The Chelsea Hutchison Foundation (CHF) is a Colorado non-profit corporation formed by Julie and Doug Hutchison to provide help and support to individuals, particularly children and young adults, who have epilepsy. When you support CHF, you make a big difference in the lives of those who struggle with seizures and epilepsy. We are a very grass roots, volunteer-based Foundation that is committed to getting relief right into the hands of those who need it. We aren't big, but we are mighty and determined.

Founded by Chicagoans Mike and Mariann Stanton in January 2010 after the death of their four-year-old son Danny, the Danny Did Foundation works toward its mission to prevent deaths caused by seizures with these main goals in mind: advancing public awareness of Sudden Unexpected Death in Epilepsy (SUDEP), enhancing the SUDEP communication model between medical professionals and families afflicted by seizures, and the mainstreaming of seizure detection and prediction devices that may assist in preventing seizure-related deaths. We view these devices as complimentary to medicinal, surgical and dietary measures that are used to treat seizures.

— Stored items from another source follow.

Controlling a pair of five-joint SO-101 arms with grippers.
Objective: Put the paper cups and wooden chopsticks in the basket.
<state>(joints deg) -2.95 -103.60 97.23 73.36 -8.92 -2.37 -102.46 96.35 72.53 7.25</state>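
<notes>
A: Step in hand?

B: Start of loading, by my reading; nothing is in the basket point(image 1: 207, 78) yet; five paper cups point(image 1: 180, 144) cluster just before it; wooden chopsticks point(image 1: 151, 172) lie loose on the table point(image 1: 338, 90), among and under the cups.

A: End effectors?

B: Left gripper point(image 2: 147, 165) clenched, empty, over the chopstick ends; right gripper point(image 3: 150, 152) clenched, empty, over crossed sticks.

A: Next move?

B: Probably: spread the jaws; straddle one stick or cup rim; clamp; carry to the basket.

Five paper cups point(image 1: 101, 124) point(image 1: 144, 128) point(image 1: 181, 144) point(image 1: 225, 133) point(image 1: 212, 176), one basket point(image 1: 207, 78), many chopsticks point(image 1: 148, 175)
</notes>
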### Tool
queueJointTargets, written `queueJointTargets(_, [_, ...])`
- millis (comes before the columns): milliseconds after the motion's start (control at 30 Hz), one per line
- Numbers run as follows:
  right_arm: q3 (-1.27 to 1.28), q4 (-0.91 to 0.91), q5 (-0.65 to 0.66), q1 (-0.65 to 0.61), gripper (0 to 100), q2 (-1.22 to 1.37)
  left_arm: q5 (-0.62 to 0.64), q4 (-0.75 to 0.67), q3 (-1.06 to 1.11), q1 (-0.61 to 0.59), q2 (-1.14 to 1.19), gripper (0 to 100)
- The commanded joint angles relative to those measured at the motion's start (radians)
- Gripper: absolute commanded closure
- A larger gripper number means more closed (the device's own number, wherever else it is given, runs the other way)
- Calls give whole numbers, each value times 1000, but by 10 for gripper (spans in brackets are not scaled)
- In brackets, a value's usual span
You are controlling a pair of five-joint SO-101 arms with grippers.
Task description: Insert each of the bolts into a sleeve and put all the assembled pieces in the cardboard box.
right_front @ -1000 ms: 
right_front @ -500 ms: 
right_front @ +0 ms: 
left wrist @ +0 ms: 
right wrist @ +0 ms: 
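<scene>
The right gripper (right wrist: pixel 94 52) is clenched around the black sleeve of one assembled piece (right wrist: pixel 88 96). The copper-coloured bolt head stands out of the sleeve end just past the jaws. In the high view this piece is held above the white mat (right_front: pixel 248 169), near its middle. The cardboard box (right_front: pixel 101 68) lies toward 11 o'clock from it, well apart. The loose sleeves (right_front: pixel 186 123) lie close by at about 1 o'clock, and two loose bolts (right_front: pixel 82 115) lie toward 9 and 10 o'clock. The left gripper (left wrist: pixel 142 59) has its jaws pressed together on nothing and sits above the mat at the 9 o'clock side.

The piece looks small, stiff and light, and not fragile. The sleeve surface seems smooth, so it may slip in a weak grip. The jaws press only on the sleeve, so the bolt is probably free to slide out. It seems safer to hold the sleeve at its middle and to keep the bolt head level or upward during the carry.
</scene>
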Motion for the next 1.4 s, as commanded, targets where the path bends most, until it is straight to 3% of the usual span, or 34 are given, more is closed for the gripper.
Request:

The Epilepsy Foundation provides a range of education, programs and services for people with epilepsy, families, friends and those who care for and about epilepsy.  Many programs and services are available and implemented through our network of affiliates and often tailored to the communities they serve. Some services are nationwide, such as wide ranging advocacy efforts, legal and government affairs, research, public awareness and outreach, and training programs for selected health care professionals and community caregivers. For more information, contact the National Office at 800-EFA-1000 or your local Epilepsy Foundation affiliate

The Epilepsy Foundation of Colorado leads the fight to stop seizures, find a cure and overcome the challenges created by epilepsy.  The organization works to ensure that people with seizures are able to participate in all life experiences; to improve how people with epilepsy are perceived, accepted and valued in society; and to promote research for a cure.

Monitoring devices are made available by the Epilepsy Association of Western and Central PA through a grant by the Emma Bursick Memorial Fund.

The Epilepsy Association of Western and Central PA (EAWCP) is a private, non-profit service organization providing public education and supportive services to individuals and families affected by epilepsy/seizure disorders. With offices and staff in Pittsburgh, Camp Hill and Johnstown, the EAWCP now offers its nationally recognized programs and services to residents in 49 counties throughout western and central Pennsylvania. Our mission is to lead the fight to stop seizures, find a cure and overcome challenges created by epilepsy.

The Emma Bursick Memorial Fund (EBMF) of the Pittsburgh Foundation was established in 2009 in memory of Emma Bursick who died from SUDEP at the age of seven. EBMF's mission includes: funding for emergency medication programs and epilepsy research; community outreach via presentations & seminars; training for Medical Examiners, health care providers, and professional organizations; and grants that promote patient and family self advocacy for improved epilepsy treatment, healthy living, and hopefully, a cure. /

Jaymie-Lee Ross Foundation provides support for people in south Australia in their battle with Epilepsy and to help prevent SUDEP.

JoshProvides is an Epilepsy Program established to educate, increase and promote awareness, advocate, support, volunteer, and fundraise regarding epilepsy;  strive to eliminate the negative stigma that is associated with epilepsy; and provide financial and benevolent assistance for people living with epilepsy and seizure disorders and their families and to the community at large.

 The LGS Foundation is a nonprofit organization dedicated to improving the lives of individuals living with Lennox-Gastaut Syndrome through research, programs, and education.

Southern Oregon Epilepsy Group is a nonprofit organization dedicated to raising epilepsy and S.U.D.E.P awareness through education and support. SOEG provides public education, support to families and loved ones as well as provides services and grants to those in need. Epilepsy is a journey, some journeys should not be traveled alone.

EAL was founded in 1977 with the goal to be a “hands-on” organization for people living with epilepsy in Louisiana. Epilepsy Alliance Louisiana is dedicated to supporting those impacted by epilepsy in local communities by confronting the spectrum of challenges created by seizures. We provide a wide range of services in and around Louisiana. EAL is focused on education and Seizure Recognition and First Aid Training – customized for any audience. EAL trains more than 4,000 people a year. EAL has monthly Epilepsy Q&A sessions for children and adults living with epilepsy and their caregivers in New Orleans, Covington, Baton Rouge, and Shreveport. EAL also has quarterly, the children support groups include activities. Additionally, EAL has Case Management – an intensive information and referral system for the challenges that face people with epilepsy, such as; disability, lack of insurance coverage, discrimination, medication affordability, and access to care.

Briezy's Bunch is an Indiana-based nonprofit corporation formed by April and Justin Krowel to provide financial assistance to children and adults with epilepsy to access critical care needs when insurance companies deny coverage. We are an all volunteer-based non-profit that is comprised of individuals who believe wholeheartedly in our mission and in making an impact in the lives of those affected by epilepsy.